Dino manda TCU detalhar situação de painel para acompanhar emendas
Presidente da Corte de Contas deverá informar, em cinco dias úteis, se há limitações ao pleno funcionamento do painel
O ministro Flávio Dino, do Supremo Tribunal Federal (STF), determinou nesta terça-feira, 12, que o presidente do Tribunal de Contas da União (TCU), ministro Vital do Rêgo, informe o atual estado de operacionalidade de um painel da Corte de Contas de acompanhamento da execução de emendas parlamentares.
O ministro deverá informar se existem limitações ao seu pleno funcionamento e ao acesso público às informações nele disponibilizadas.

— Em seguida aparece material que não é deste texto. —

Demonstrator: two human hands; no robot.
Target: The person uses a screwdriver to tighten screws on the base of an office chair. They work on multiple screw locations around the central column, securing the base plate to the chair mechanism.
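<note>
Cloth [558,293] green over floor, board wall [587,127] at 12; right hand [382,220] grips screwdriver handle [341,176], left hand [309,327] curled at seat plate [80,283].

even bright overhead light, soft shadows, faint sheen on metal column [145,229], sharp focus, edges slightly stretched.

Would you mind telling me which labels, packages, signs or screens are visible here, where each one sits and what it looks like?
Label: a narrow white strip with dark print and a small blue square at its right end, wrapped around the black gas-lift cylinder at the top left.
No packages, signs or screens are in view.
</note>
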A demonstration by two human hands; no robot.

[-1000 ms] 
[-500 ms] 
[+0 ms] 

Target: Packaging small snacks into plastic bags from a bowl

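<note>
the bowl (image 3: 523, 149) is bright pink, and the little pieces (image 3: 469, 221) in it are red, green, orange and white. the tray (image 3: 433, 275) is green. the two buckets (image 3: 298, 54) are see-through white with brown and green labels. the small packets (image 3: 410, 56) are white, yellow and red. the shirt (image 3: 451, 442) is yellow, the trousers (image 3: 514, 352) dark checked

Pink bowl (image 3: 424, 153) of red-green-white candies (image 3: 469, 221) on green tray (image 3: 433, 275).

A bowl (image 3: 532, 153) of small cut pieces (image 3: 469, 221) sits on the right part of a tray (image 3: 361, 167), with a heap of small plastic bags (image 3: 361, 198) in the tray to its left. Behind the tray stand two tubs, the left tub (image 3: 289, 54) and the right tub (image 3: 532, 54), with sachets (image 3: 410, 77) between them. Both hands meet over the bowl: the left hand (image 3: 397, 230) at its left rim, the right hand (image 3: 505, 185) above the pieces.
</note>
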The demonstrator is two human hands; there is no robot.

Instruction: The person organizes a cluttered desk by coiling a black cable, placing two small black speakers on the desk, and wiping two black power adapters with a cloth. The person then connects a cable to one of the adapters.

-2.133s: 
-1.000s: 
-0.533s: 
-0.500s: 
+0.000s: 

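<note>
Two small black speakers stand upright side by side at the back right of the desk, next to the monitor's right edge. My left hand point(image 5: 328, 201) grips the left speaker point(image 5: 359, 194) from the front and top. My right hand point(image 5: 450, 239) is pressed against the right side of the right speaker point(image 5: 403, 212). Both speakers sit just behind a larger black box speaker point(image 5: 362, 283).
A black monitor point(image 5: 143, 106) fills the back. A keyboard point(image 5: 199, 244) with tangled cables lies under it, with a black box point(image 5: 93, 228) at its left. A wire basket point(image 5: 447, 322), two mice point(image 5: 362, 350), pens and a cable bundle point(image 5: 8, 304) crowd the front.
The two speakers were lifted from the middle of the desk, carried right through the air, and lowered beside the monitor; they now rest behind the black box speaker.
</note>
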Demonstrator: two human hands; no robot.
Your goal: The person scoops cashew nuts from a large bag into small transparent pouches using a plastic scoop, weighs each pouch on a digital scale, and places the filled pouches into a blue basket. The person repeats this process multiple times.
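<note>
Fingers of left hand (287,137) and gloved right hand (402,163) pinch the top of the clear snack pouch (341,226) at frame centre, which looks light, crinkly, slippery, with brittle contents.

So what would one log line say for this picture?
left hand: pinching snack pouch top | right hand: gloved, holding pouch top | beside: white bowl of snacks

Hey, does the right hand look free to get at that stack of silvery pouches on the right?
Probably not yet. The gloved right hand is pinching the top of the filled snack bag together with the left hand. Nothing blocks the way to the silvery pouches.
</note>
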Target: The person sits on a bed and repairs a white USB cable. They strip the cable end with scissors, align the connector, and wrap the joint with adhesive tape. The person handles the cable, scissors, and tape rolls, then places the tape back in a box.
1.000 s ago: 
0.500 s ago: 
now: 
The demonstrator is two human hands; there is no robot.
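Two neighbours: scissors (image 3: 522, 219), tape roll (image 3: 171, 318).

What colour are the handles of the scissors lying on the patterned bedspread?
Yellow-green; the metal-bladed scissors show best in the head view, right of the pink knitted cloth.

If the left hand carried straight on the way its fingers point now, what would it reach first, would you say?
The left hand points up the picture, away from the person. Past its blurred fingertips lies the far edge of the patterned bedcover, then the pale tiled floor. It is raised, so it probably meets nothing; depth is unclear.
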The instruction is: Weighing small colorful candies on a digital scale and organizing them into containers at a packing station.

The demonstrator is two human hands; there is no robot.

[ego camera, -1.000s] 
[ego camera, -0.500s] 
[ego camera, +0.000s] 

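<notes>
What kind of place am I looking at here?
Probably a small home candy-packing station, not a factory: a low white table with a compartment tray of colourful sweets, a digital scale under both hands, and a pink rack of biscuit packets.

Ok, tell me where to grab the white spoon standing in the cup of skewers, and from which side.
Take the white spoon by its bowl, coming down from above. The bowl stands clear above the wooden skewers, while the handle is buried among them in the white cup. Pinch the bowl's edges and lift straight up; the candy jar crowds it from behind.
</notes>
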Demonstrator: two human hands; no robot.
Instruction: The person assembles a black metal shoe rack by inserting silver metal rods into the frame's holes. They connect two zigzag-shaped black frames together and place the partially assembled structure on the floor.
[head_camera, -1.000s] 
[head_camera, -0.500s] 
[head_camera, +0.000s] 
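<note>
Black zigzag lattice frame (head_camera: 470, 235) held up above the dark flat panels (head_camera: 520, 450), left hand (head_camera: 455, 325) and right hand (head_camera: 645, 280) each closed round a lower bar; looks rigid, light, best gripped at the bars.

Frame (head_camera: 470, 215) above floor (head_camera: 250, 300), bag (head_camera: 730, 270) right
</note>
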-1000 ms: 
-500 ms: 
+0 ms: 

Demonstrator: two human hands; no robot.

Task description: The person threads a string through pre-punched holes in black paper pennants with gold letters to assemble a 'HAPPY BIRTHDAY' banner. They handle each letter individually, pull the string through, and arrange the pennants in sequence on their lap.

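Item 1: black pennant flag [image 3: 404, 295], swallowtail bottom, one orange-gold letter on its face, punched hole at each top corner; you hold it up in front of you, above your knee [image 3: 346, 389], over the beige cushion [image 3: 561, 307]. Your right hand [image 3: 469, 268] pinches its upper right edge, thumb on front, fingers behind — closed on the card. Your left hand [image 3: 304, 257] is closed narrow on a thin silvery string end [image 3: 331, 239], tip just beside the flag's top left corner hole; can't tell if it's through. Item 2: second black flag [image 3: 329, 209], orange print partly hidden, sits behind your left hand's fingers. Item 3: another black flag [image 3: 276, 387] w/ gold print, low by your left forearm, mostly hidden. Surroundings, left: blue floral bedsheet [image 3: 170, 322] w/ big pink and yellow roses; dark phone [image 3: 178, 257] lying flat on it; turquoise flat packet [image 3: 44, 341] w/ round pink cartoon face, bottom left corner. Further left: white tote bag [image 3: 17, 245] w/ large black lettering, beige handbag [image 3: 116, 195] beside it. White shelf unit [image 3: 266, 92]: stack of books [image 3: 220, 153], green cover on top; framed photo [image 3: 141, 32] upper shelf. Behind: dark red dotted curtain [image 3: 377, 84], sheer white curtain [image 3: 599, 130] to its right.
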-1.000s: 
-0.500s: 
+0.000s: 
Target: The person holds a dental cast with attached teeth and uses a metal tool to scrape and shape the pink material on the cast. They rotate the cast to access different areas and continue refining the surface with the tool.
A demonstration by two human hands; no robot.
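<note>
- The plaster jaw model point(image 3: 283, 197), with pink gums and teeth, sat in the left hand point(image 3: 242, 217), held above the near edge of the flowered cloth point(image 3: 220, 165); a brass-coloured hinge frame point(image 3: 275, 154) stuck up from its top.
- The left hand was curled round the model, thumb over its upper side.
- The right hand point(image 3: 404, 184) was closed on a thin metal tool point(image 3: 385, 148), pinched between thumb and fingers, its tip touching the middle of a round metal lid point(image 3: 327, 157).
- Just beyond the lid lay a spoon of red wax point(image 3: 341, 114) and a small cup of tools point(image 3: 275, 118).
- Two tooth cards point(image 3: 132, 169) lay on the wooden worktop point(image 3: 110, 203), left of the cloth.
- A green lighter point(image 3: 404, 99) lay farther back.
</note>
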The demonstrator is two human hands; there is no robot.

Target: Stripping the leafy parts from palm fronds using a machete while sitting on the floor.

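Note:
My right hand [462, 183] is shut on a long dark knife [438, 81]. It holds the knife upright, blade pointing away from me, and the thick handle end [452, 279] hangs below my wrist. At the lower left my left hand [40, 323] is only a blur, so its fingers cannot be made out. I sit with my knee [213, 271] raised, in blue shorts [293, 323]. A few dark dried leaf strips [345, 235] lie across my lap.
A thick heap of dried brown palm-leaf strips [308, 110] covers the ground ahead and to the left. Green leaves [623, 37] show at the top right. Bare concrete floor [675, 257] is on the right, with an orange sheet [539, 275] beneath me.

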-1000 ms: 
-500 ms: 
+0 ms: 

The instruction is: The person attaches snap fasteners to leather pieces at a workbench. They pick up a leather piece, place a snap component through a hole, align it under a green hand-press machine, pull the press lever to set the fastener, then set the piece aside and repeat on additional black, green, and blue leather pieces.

Dino dá prazo de cinco dias úteis para que Vital do Rêgo se manifeste.
Em audiência de cotextualização para tratar das emendas parlamentares, conduzida por Dino em 23 de outubro do ano passado, o representante do TCU disse que o tribunal desenvolveu um painel para
acompanhamento do público para emendas, que ainda não estava disponível para o público, mas podia ser disponibilizado.
Posteriormente, o STF foi provocado a avaliar a possibilidade de disponibilização do painel ou, na presença de impedimentos técnicos demonstrados, que determina ao TCU a apresentação de plano de superação desses impedimentos.
Proibição de nepotismo na destinação de emendas
Ainda no despacho desta terça, Dino deu prazo de dez dias úteis para que o Senado se manifeste sobre um pedido feito a Dino para que seja ampliada uma determinação proferida pelo magistrado em 15 de janeiro.
Naquela data, o ministro determinou a proibição de destinação e execução de recursos oriundos de emendas em favor de entidades do terceiro setor que tenham, na direção e administração, cônjuge, companheiro ou parente do parlamentar responsável pela indicação ou de assessor parlamentar a ele vinculado.
Dino disse que a proibição é necessária para impedir nepotismo e atos de improbidade administrativa.
Posteriormente, então, chegou um pedido a Dino para que seja determinada a extensão aos suplentes de senadores da probição em relação a dois aspectos: suplentes (e seus familiares) não podem integrar o quadro administrativo e diretivo de entidade do terceiro setor beneficiária de emendas parlamentares; e suplentes (e seus familiares) não podem integrar o quadro societário de empresas contratadas por órgãos da administração pública destinatários de emendas parlamentares.
Suposta violação em SP
Dino também dá dez dias para que a Procuradoria-Geral do Estado de São Paulo se manifeste sobre uma denúncia.
A bancada de parlamentares paulistas teria destinado 316 milhões de reais em emendas de bancada para programas escolhidos pelo governador e recebido, em troca, a possibilidade de que cada
parlamentar indicasse 10 milhões de reais no orçamento de São Paulo.
Dino determina que a procuradoria esclareça se houve o citado “acordo político” envolvendo permuta de emendas, em que termos teria sido celebrado, se houve alguma formalização jurídica e como está sendo garantida a transpaerência na destinação dos recursos públicos.
Riscos relacionados a desvios de emendas
Além disso, Dino manda enviar ofício à presidência do Tribunal Superior Eleitoral (TSE) e à Procuradoria-Geral Eleitoral, para que seja dada ciência sobre possibilidade de incremento da
vulnerabilidade na execução de emendas durante o período eleitoral, para tomarem as providências que entenderem cabíveis.